Charles-Antoine Gagnon

Dernière mise à jour: 13-12-2012 | 12h12

OTTAWA - Les entreprises de câblodistribution ont remporté une victoire en Cour suprême du Canada, jeudi, alors que le plus haut tribunal du pays a statué que le CRTC n'a pas le pouvoir d'instaurer un régime de redevances pour les stations de télévision traditionnelle, comme celui dont bénéficie les canaux spécialisés.

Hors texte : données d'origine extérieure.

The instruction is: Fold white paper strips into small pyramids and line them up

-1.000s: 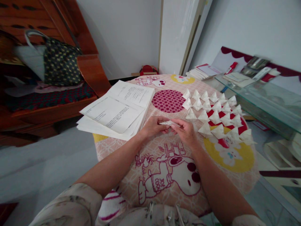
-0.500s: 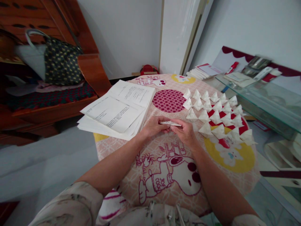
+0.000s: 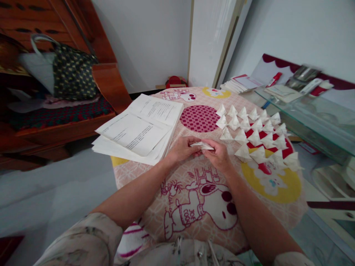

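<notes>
A small piece of folded paper (image 3: pixel 204 145) is pinched between my two hands, above the middle of the table. My left hand (image 3: pixel 183 149) grips its left end, and my right hand (image 3: pixel 217 152) closes on its right end. Some of the fingertips are hidden behind the paper and knuckles. To the right stand rows of white folded paper pieces (image 3: pixel 255 137), pointed at the top. On the left lies a stack of printed paper sheets (image 3: pixel 133 136), its top sheets slightly askew.
A patterned pink cloth (image 3: pixel 155 199) covers the round table. At the right is a glass shelf (image 3: pixel 313 114) with a metal bowl (image 3: pixel 306 73) and a red marker (image 3: pixel 274 79). A wooden bench (image 3: pixel 111 85) with a dark patterned bag (image 3: pixel 72 72) stands at the left.
The folded paper shows a slightly wider gap or face between my fingers. Both hands stay in almost the same place.
</notes>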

Le Conseil de la radiodiffusion et des télécommunications canadiennes (CRTC) avait proposé ce régime il y a quelques années lorsque les télévisions conventionnelles (radiodiffuseurs) traversaient une période économique difficile.

Le régime proposé aurait donné aux stations de télévision privées la possibilité de négocier une compensation auprès des entreprises des câblodistributeurs et des entreprises de communication par satellite. Les diffuseurs auraient aussi eu la possibilité d'interdire à une entreprise de distribution de radiodiffusion (EDR) de retransmettre leur programmation.

La cause devant la Cour suprême opposait Cogeco, Rogers, Telus et Shaw aux radiodiffuseurs Bell Media (auparavant CTV Globemedia), V Interactions, Newfoundland Broadcasting et Canwest Television.

La décision de la Cour suprême repose en partie sur le fait qu'un tel régime irait à l'encontre de la Loi sur le droit d'auteur, un argument qu'avaient soulevé les câblodistributeurs.

«Le régime de compensation pour la valeur des signaux aurait pour effet d'accorder aux radiodiffuseurs le droit de contrôler la retransmission simultanée des oeuvres, alors que la Loi sur le droit d'auteur exclut expressément ce droit de contrôle», peut-on lire dans la décision de la Cour suprême.

Le plus haut tribunal du pays a aussi indiqué qu'il n'existe aucune disposition dans la Loi sur la radiodiffusion qui confère expressément au CRTC le pouvoir de mettre en œuvre le régime proposé.

La Cour suprême était divisée sur la question. Quatre juges sur neuf ont exprimé leur dissension à la décision.